La prémisse est claire : dorénavant, le choix du logiciel libre est la position de départ. L’alternative du logiciel propriétaire ne peut être qu’un dernier recours et que temporaire, le temps que les logiciels libres du domaine d’application atteignent la maturité nécessaire. La notion d’enfermement propriétaire est définie et appuyée (pages 33-35, 53, 127 et 184).

J’ai fait une lecture « généralisée » de l’ouvrage, c’est-à-dire qu’à chaque relecture j’y ai substituée un autre domaine d’utilisation. Je n’ai éprouvé aucune dissonance cognitive au regard de mes connaissances et de mes expériences. Tristan Muller, lui-même, explique que cette méthode peut être adaptée aux réalités de chacun (page 142) et qu’elle prend en compte l’objectivité et la subjectivité (page 254).

La structure de l’ouvrage favorise la compréhension pour tout lecteur.

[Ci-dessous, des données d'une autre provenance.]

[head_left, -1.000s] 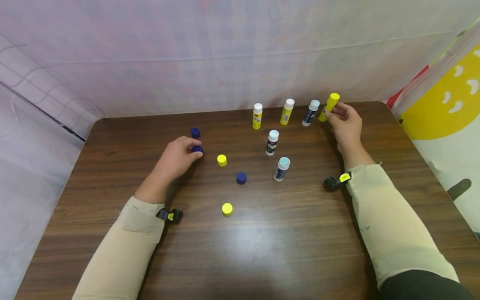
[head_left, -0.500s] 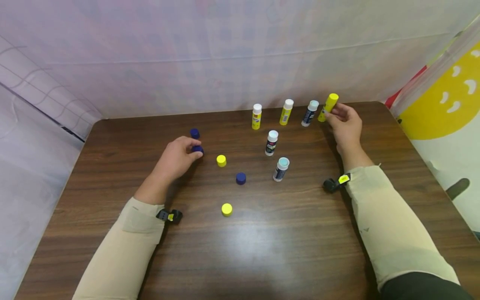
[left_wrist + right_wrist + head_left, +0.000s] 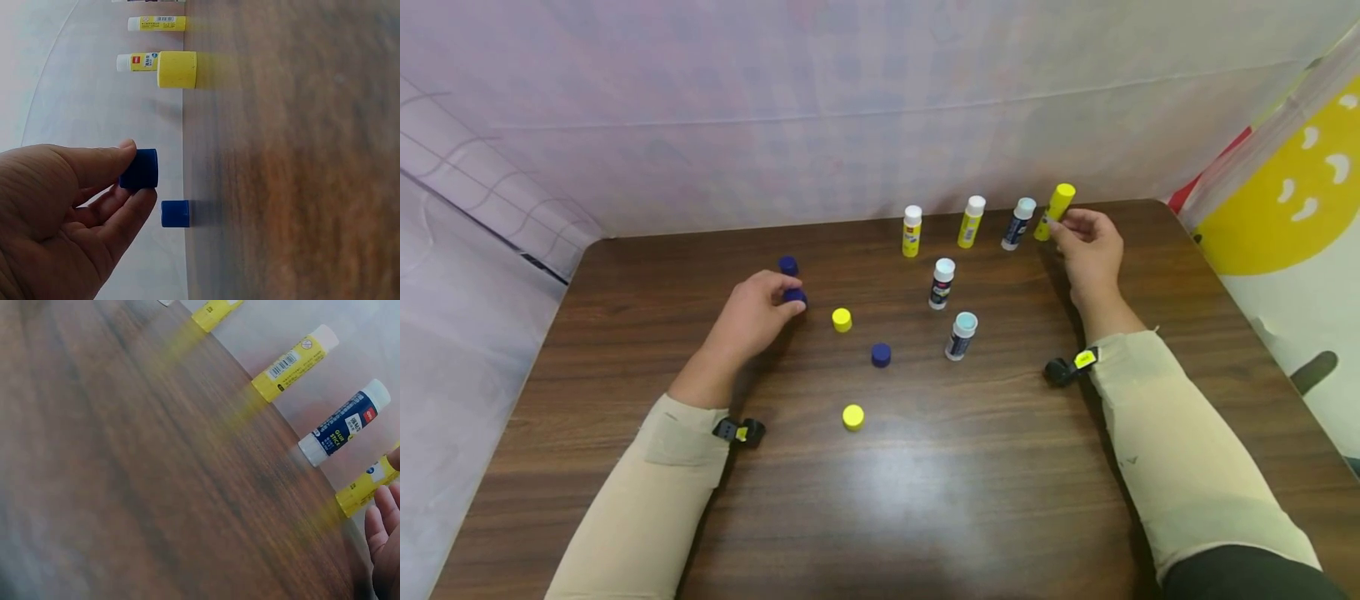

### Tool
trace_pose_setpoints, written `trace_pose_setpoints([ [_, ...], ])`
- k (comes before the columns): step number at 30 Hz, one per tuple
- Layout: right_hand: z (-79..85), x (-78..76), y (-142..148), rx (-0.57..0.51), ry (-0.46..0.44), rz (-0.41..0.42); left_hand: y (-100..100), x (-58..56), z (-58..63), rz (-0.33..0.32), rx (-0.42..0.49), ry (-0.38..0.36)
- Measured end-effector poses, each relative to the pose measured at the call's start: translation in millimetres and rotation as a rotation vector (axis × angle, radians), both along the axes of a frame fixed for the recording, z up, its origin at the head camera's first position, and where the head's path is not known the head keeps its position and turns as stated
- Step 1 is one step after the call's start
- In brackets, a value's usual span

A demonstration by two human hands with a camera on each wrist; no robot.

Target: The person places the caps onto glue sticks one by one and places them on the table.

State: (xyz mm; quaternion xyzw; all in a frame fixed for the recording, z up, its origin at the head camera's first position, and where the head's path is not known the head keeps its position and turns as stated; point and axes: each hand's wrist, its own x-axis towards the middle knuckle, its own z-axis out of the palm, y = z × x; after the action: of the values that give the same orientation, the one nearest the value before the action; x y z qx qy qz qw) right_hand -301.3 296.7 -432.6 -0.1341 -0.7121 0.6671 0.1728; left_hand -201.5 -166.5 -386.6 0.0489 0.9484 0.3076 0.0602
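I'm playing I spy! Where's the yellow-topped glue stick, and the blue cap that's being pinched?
Yellow-topped glue stick (image 3: 1059,202): head view, on its yellow cap.
Pinched blue cap (image 3: 143,169): left wrist view, on its side wall.

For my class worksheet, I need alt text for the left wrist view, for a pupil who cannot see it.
A left hand pinches a dark blue cap. A second blue cap and a yellow cap rest on a brown table, which appears sideways, with two white-topped yellow glue sticks behind.
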Motion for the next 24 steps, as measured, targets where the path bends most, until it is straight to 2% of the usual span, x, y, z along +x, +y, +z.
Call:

  • Technologies en bibliothèques [ou autres milieux] : état de la situation transposé dans un domaine d’application;
  • À propos des logiciels libres : une typologie des logiciels – logiciel ouvert : domaine public, logiciel libre, Logiciel Open Source; logiciel fermé : logiciel propriétaire, gratuiciel et partagiciel et breveté;
  • Acquisition d’un SIGB libre [ou autres domaines d'application] : explicitation du processus d’évaluation et de sélection de logiciel;
  • Sélection d’un SIGB libre [ou autres domaines d'application] :
    explicitation de la méthode d’évaluation en 3 phases éliminatoires et mise en pratique de la méthode avec 23 SIGB libres
  • Matrices de l’analyse par la méthode de multicritères éliminatoires, en annexe.

Les données d’analyse et l’explication des résultats constituent plus de la moitié de l’ouvrage. Chaque chapitre comprend une riche bibliographie.

Cet ouvrage démontre clairement, fait la preuve et contribue à l’avancement de la compréhension des systèmes d’information de gestion, notamment quant au choix de système d’information de gestion libre.

C’est une méthode mixte ou intégrée d’évaluation de logiciel qui s’adresse aux professionnels de l’information en bibliothèque mais qui peut être adoptée par tout autre professionnel confronté au choix de logiciel ou de système d’information de gestion.

Actualisation des références

Singh, M., & Sanaman, G. (2012). Open source integrated library management systems: Comparative analysis of Koha and NewGenLib. Electronic Library, 30(6), 809‑832.